Exercise prompt → Of the entries below, return only those lines from the line with "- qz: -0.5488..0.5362" to the line with "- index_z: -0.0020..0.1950", exactly, both included.

Records from a data collection →

---

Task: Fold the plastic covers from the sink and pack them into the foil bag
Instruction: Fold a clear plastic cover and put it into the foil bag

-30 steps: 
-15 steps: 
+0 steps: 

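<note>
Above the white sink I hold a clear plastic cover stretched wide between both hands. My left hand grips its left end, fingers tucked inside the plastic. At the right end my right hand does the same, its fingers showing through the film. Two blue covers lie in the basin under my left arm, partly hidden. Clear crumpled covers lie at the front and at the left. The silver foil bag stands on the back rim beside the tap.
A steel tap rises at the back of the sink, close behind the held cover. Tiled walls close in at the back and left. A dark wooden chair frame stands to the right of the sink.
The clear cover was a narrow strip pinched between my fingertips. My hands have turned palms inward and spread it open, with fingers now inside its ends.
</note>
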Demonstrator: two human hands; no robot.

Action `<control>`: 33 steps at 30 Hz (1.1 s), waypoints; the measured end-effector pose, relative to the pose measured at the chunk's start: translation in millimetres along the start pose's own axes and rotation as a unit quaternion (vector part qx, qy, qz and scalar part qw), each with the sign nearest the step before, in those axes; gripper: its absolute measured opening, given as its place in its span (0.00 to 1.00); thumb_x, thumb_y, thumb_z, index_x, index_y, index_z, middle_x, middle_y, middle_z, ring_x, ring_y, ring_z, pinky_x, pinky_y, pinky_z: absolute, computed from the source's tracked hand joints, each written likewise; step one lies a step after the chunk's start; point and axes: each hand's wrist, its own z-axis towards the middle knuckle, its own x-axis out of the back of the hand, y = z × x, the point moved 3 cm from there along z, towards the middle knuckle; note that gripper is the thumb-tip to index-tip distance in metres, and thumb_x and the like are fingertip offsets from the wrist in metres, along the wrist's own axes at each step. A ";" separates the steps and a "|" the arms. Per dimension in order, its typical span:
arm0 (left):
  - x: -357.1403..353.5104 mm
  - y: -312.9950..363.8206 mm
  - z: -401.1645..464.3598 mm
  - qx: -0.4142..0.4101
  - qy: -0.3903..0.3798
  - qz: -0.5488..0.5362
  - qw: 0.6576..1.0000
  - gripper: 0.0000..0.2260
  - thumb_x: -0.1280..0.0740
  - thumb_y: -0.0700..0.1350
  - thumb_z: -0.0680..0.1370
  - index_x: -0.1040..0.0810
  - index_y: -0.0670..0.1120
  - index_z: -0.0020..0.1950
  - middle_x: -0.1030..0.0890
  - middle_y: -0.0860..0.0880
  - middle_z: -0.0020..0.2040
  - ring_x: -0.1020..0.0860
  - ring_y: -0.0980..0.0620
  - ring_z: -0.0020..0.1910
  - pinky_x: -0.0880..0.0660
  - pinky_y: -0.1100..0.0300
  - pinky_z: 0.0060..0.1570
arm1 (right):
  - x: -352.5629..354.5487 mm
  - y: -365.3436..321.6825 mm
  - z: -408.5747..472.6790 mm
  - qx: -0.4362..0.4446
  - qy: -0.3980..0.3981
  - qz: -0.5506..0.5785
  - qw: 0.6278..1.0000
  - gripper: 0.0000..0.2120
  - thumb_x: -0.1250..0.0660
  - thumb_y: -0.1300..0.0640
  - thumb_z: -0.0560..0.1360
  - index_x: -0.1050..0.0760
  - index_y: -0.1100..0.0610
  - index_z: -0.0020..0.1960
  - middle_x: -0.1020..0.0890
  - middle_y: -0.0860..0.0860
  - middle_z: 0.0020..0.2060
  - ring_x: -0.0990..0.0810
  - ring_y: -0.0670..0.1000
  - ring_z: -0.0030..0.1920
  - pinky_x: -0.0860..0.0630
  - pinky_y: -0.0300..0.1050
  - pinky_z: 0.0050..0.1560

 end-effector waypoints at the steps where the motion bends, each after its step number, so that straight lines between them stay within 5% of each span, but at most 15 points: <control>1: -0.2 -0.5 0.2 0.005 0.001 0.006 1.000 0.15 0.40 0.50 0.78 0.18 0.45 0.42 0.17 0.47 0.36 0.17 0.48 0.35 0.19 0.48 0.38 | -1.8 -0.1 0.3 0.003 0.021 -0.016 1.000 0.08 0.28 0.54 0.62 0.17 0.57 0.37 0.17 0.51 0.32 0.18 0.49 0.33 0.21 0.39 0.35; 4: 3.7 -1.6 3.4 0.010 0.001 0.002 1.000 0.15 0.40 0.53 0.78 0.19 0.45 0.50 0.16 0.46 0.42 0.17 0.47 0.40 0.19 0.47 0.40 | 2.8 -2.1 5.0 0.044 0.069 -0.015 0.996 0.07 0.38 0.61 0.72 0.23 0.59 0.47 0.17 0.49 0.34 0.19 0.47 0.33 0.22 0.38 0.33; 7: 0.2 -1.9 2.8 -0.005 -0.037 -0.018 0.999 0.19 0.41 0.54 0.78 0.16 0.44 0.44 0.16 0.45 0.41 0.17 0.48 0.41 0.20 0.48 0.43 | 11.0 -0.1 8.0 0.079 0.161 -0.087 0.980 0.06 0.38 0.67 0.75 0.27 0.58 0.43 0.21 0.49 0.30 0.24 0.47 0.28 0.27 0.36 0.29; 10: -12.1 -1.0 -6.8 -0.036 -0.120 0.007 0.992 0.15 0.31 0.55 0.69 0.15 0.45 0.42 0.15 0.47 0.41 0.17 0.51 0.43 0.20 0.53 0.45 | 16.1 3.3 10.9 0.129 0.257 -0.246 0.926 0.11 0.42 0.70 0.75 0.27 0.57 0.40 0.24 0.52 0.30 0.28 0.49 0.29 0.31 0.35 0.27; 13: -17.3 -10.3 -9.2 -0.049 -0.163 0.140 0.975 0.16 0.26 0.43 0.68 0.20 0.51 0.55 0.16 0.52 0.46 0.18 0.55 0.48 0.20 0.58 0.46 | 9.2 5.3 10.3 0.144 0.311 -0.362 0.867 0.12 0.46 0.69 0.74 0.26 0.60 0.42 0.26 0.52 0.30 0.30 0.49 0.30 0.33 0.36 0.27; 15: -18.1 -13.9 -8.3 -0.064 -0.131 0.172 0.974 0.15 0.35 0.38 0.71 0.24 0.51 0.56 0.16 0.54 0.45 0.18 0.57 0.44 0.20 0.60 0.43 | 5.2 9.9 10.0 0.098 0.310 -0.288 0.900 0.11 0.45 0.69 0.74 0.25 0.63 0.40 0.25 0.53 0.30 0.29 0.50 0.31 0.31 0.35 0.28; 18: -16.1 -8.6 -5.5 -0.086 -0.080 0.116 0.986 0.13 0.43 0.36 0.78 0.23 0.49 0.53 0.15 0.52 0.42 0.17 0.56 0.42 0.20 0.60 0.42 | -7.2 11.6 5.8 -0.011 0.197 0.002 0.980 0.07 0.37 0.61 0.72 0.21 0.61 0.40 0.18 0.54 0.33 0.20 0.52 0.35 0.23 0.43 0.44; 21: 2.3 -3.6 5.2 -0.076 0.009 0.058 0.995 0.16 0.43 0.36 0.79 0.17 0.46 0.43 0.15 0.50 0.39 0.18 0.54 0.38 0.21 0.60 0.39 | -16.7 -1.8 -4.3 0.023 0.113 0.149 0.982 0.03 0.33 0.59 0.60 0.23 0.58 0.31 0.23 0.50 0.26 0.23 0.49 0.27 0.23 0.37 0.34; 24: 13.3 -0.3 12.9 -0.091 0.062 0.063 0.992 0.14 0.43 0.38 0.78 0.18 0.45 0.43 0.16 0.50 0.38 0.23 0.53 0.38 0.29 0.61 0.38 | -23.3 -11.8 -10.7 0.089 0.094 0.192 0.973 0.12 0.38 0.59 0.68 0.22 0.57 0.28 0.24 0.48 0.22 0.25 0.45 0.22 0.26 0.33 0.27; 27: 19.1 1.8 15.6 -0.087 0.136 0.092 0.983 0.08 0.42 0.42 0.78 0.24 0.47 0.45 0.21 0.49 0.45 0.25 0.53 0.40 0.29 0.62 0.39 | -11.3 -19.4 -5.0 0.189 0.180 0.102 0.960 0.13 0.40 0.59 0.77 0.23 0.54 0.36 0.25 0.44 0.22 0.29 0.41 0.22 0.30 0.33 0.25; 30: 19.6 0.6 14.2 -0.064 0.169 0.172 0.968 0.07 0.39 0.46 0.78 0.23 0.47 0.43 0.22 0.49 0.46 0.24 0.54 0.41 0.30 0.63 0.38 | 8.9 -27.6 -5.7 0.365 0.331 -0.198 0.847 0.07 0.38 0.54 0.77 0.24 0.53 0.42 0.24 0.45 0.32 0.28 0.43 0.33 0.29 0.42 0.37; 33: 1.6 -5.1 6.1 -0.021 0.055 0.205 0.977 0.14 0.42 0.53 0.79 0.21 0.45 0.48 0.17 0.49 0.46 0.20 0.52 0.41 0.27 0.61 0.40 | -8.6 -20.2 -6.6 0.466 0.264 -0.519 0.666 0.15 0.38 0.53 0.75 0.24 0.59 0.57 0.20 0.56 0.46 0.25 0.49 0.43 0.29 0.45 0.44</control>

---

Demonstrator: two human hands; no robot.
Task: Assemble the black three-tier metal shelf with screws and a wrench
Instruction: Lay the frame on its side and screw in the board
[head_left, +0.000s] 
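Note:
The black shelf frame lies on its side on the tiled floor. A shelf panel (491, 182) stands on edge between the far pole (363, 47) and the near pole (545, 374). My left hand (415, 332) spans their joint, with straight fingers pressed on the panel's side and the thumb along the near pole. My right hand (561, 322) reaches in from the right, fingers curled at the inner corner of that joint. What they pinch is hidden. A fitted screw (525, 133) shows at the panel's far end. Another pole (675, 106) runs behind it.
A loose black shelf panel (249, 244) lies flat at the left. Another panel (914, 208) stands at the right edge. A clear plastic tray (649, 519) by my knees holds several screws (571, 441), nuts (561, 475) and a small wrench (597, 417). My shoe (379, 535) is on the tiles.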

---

Solved problem →
  - qz: -0.5488..0.5362
  - qw: 0.6576..1.0000
  - gripper: 0.0000..0.2260
  - thumb_x: -0.1280..0.0740
  - thumb_y: -0.0700..0.1350
  - thumb_z: -0.0680..0.1370
  - index_x: -0.1040..0.0810
  - index_y: -0.0670..0.1120
  - index_z: -0.0020..0.1950

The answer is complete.